Les divergences entre les prévisions du gouvernement Fillon, celles du Fonds
Monétaire International et celles de la Commission européenne pour la
croissance française en 2008 constituent un beau sujet de perplexité.
Suivant le mode d'emploi de SurfCanyon, je
m'attends à ce qu'une requête produise une dizaine de résultats primaires sur
la page d'accueil et que, m'attardant sur un de ces résultats primaires,
l'astucieux moteur devine ce qui m'intéresse le plus et me propose au moins
trois recommandations.Ce schéma n'en montre que deux pour préserver la
lisibilité.

Avec une requête en deux mots - croissance France - sur Google, le plug
in SurfCanyon implémenté sur mon navigateur Firefox est tout simplement
fulgurant. Sur sa première page, Google ne me fournit aucun résultat primaire
hautement pertinent c'est à dire complet et récent, en provenance du FMI ou de
Bruxelles.
Mais, dès le troisième résultat primaire, les algorithmes intelligents de
SurfCanyon émettent une recommandation qu'ils sont allés chercher assez loin
dans la collecte de Google: 41 articles sur les prévisions du FMI, publiées la
veille. J'ai gagné une bonne dizaine de minutes. Au sixième résultat primaire,
je trouve - toujours recommandé par SurfCanyon - les chiffres de la Commission
européenne qui datent, eux, de la matinée.
Avec la même requête en deux mots, les résultats primaires de Yahoo.fr
n'incitent guère à consulter les suggestions de SurfCanyon puisque les quatre
premiers font état de la croissance et du développement à Madagascar et du
procès en cours sur l'hormone de croissance.
Cependant, sur le site SurfCanyon, le recours à Yahoo procure une surprise.
Le premier résultat propose un traité d'économie.

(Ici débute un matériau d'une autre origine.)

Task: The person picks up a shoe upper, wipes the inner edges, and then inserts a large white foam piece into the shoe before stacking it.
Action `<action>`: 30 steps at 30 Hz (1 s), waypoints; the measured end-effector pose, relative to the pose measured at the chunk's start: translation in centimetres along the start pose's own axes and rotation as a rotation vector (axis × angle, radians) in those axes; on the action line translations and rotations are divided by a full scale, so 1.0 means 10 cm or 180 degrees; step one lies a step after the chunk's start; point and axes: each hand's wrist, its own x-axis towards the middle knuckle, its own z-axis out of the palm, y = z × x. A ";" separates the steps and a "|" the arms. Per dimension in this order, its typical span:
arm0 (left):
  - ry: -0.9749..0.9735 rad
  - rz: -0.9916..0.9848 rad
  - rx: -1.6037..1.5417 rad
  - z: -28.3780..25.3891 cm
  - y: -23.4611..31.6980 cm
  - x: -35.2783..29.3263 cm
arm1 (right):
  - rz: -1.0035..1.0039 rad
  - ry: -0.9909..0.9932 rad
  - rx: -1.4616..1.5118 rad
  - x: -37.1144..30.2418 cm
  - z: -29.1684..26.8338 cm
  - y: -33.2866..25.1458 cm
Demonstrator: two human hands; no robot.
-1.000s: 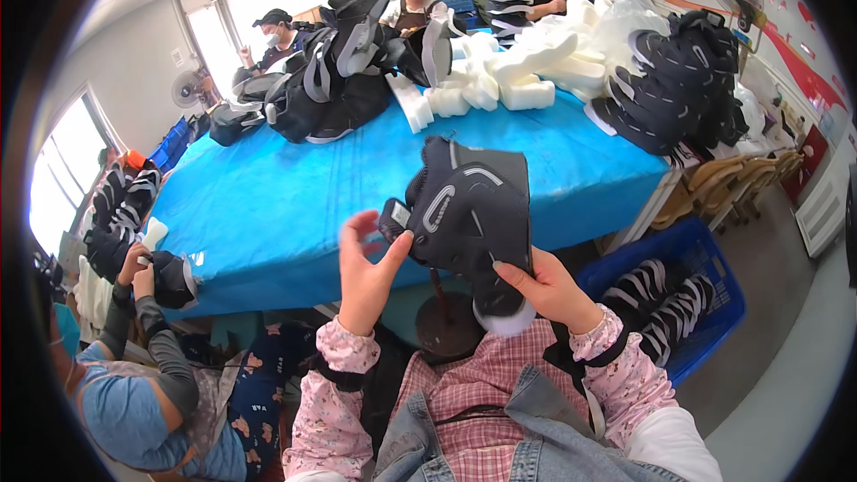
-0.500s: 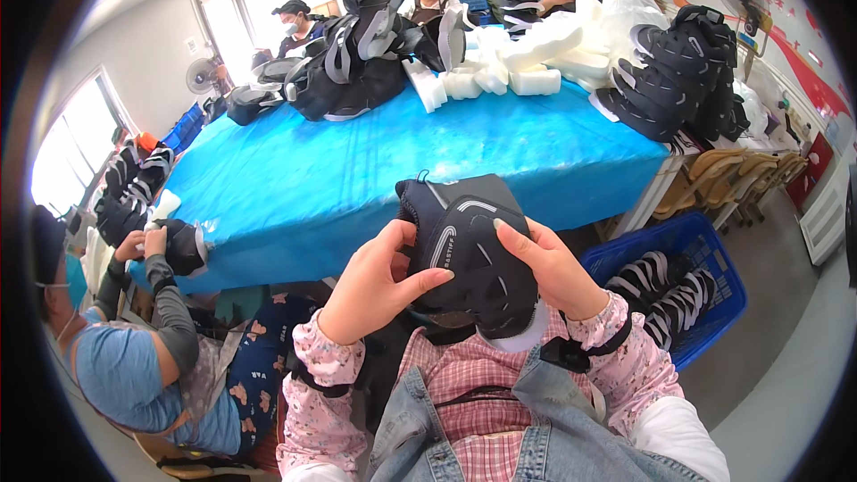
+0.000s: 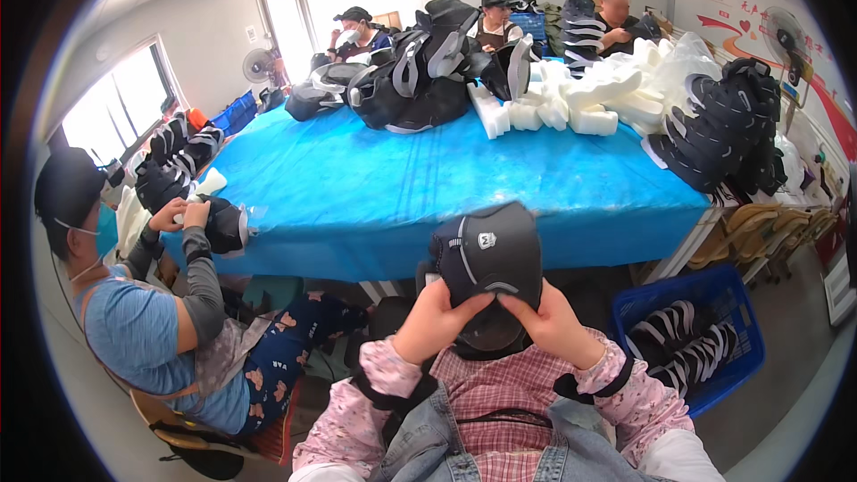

Sous ce premier résultat une recommandation surgit sous la forme d'un
"collector" (Le web n'est pas seulement le temps réel, c'est aussi une
fabuleuse mémoire): Nicolas Sarkozy, candidat à l'élection présidentielle,
__s'exprime
le 21 avril 2007 en vidéo__, sur ses projets pour la France. Pas de
chiffres, pas de prévisions, juste un catalogue d'intentions aussi floues que
nobles. Je note au passage que ce document n'a été regardé que 605 fois, dont
deux fois par moi aux fins de vérification. Ce document figurait à la 62ème
place, c'est à dire à la septième page. Il est peu probable que je sois allé
jusqu'à cette septième page car j'avais un article à écrire et il me fallait
trouver des angles originaux. Précisément, cette vidéo est un angle de mise en
perspective pour un bilan économique provisoire de l'actuel président de la
République.

Une des suggestions m'intrigue parce qu'elle associe les notions de
"croissance" et de "dette publique". Je demande à SurfCanyon de m'en dire un
peu plus sur les relations entre la croissance et la dette publique. Il me
propose, dès le second résultat primaire, d'aller faire un tour sur un site
étonnant - l__e compteur
d'endettement__ - qui n'est pas un gadget car il est saturé de références
sérieuses.
Grâce aux recommandations de SurfCanyon sur
Google et à ce compteur d'endettement introuvable par un moyen classique, je
peux envisager mon
article sous l'angle de "la perte de recettes qui creuse les déficits."

Commentaires
Prenant connaissance de votre objection orthographique, de honte mon front est entré en érubescence.
Je me suis rué sur le volume 2 du Grand Robert. Sa page 336 vous donne raison. L'article consacré au verbe "ébaudir" signale que "s'esbaudir" était utilisé aux XIème et XIIème siècle.
En suis allé en appel vers le dictionnaire Hachette. Il tolère les deux formulations.
En cassation, le correcteur orthographique de Word ne réagit pas lorsque j'écris "esbaudir" mais souligne en rouge le néologisme "esbeaudir".
La vérité est que je préfère la musicalité archaïsante de "esbaudir" et que je ne résiste jamais à la jubilation de suggérer qu'on peut être technophile et féru de précision sémantique, voire amoureux des mots, voire même lire des livres imprimés sur du papier.